С видом профессионала я наморщил лоб:
— Он был болен?
Этвик слегка замешкался, соображая, что я имею в виду. Вероятно, он не считал сумасшествие болезнью и подумал, будто мой вопрос — о физическом здоровье архитектора.
— Нет, болен он не был. Здоровый, как бык. Он подковы гнул и самые крупные камни для стен двигал в одиночку. А блаженным его считали, потому что он еще в те времена заявил: круглые башни сподручнее для оборонительных нужд, чем квадратные. Ну, сейчас-то это общеизвестно, а тогда — представь! — он нарушал Канон. Да еще ладно бы нарушал, так он ведь носился со своей идеей, что самый натуральный дурачок! Все пытался кому-то что-то построить по своему разумению. В конце концов ему перестали доверять архитектуру. Так он отправился скитаться и встретился с моим предком, которому рассуждения архитектора показались здравыми. Мой предок разрешил построить этот замок, и с тех пор никто из Этвиков ни разу не пожалел о его решении. Замок Этвик действительно неприступен. Нынешний король имел возможность убедиться в этом лично.

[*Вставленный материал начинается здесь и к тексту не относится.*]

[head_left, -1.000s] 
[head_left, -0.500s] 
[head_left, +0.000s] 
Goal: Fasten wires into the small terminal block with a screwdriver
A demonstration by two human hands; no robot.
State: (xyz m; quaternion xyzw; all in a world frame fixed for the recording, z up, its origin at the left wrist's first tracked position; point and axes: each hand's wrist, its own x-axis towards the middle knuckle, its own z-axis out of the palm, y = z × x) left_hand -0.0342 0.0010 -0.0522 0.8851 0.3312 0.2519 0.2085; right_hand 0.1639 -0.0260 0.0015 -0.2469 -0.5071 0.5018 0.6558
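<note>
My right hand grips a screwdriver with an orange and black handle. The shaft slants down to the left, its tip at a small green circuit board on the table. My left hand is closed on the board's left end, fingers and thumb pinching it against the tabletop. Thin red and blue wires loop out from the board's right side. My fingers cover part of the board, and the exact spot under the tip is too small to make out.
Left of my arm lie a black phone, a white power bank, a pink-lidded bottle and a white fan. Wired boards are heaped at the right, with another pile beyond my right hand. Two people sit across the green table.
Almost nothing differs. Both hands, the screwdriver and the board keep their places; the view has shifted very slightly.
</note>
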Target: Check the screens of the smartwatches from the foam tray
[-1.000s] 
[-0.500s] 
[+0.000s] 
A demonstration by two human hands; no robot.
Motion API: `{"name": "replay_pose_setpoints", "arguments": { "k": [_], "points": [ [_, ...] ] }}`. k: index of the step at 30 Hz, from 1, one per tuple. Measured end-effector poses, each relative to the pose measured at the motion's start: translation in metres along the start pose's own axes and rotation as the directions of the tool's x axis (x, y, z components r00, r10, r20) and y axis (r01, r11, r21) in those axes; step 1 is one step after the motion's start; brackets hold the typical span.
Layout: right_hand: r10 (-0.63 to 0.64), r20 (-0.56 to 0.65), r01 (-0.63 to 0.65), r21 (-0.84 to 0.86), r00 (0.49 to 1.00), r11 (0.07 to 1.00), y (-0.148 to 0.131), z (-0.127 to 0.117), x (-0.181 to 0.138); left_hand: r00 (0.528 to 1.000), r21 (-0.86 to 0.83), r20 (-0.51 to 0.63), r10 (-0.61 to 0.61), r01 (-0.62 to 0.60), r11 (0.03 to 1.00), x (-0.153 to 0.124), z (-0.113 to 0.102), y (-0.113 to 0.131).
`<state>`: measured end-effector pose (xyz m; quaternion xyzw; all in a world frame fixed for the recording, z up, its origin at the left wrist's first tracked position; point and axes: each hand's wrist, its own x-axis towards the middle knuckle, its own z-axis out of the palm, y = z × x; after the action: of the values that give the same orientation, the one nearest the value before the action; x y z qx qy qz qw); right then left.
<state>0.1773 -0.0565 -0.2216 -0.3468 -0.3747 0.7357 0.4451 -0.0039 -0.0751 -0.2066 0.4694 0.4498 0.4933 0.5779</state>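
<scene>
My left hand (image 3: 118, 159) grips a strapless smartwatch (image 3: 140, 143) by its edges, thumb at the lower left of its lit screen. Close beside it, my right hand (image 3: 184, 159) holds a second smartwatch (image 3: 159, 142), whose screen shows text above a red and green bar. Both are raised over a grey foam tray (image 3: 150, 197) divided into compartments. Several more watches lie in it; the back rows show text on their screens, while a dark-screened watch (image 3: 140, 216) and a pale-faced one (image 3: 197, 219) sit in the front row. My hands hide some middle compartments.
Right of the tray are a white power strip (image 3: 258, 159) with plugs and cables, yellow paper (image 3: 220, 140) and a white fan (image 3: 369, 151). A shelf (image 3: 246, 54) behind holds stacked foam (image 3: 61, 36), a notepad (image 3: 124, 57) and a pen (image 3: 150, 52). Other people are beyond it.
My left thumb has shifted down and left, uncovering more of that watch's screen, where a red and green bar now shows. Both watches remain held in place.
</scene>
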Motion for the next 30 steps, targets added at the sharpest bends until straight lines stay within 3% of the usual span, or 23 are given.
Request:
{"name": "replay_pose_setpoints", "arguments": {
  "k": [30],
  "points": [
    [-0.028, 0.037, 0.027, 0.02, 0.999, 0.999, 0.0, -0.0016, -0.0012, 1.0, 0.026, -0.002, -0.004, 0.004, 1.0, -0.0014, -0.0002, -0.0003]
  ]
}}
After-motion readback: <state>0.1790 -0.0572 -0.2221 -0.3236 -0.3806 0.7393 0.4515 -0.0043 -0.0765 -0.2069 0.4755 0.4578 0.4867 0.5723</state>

Последнее барон произнес с неприкрытым хвастовством. Мне этот молодой человек (возраст которого в пределах Содружества назвали бы несерьезным, но здесь его лета казались внушительными) нравился все больше. Он был совершенно непохож на свое окружение. Он позволял себе быть разным, а не исключительно рыцарем, бароном или кем там еще. В нем чувствовался недюжинный ум. Я понял, что наконец-то нашел интересного и по-настоящему неординарного человека. Клод свидетель, как долго я об этом мечтал!
— И поэтому когда мне говорят «это новое!», я не спешу с выводами, — продолжал Этвик, и едва заметная улыбка тронула уголки его рта (кажется, он отнесся к своей вспышке хвастовства с изрядной долей самоиронии). — «Новое» не всегда значит «плохо». Иногда человек при помощи своего разума может понять, где плохое, а где доброе. Наши предки были велики, но и они знали не всё.
Для традиционалистского общества нынешние высказывания моего попутчика звучали весьма вызывающе, но я уже заметил, что дерзости барон не чурается. Правда, самому мне следовало играть более умеренную роль, и вслух я произнес:
— Наверное, предки совершали ошибки. Но знания, доставшиеся нам, прошли испытание временем.
— Конечно-конечно, — согласился Этвик поспешно. Все-таки дух средневековья был в нем силен. — Только если кто-нибудь вдруг находит способ делать что-то лучше, чем делали раньше, то это нужно лишь приветствовать. Не правда ли?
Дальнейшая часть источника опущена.